CAE Technology Services has seen profits fall for a second consecutive year as margin pressures and its efforts to hook new customers took their toll on its bottom line.
According to its 2013 accounts, the Cisco and HP partner saw after-tax profit fall by more than half to £380,766 last year, compared with £938,116 in 2012 and almost £1.4m in 2011.
Turnover for the year to 30 June 2013 rose by more than £5m to £52.46m while headcount grew from 121 to 130.
In its directors' report, Watford-based CAE said it is going through a "transitional phase of development that requires investment in all areas of the business".

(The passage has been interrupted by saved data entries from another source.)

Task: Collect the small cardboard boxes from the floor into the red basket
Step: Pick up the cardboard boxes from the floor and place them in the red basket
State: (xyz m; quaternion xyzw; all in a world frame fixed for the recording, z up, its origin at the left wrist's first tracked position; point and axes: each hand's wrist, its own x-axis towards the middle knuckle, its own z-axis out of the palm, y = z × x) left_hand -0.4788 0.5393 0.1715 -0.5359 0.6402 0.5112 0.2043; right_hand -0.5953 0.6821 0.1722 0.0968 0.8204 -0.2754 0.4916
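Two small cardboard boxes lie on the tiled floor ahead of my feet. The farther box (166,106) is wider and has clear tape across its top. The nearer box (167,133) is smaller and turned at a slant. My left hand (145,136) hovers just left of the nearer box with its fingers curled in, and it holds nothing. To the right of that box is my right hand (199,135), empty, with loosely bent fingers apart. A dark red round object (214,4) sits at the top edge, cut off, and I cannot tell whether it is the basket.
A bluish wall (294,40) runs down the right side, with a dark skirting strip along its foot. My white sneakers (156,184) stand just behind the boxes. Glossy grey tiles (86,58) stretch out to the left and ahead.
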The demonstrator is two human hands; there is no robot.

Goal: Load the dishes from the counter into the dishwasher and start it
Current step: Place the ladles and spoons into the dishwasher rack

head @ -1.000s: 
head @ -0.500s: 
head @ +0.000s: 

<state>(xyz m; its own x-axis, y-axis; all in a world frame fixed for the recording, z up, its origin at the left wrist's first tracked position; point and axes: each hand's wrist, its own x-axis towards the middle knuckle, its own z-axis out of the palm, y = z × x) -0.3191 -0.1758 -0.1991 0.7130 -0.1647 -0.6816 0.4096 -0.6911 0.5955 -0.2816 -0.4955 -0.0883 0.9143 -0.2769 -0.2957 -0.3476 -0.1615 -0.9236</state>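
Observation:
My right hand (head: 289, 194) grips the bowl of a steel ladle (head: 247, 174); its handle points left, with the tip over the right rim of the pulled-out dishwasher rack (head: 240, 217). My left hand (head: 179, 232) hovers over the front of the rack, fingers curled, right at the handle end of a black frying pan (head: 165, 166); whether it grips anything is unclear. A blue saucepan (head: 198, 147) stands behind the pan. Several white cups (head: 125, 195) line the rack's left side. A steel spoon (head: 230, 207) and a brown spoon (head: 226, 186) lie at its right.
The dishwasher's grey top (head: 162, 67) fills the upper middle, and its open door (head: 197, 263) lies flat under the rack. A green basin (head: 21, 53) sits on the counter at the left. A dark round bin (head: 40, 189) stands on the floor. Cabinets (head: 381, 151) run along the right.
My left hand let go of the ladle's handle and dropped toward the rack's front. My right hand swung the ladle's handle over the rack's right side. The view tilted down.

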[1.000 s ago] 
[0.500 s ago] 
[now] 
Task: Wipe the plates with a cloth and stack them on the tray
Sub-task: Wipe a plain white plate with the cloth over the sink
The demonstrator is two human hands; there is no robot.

"The impact of this is represented by an increase of turnover of 11 per cent from a positive mix of business from new and existing customers but with a fall in overall gross margin percentage from 21.8 per cent to 20.5 per cent as a result of new business acquisition, a small number of disproportionately large hardware deals and some continuing market pressure on overall margin," CAE stated.
Administrative costs rose by 6.2 per cent due to an investment in management systems and people, CAE said, with staff costs rising from £5.944m to £6.307m year on year.
CAE said it had noted in its 2012 accounts that profitability might be knocked this year as it "adapts to the changing demands of customers and partners".
It added: "Whilst there are elements of trading that have experienced a long-term change in profitability, CAE is well positioned to address key technology challenges in the future and as those propositions achieve customer penetration and scale, profitability is likely to improve over both the short and long terms."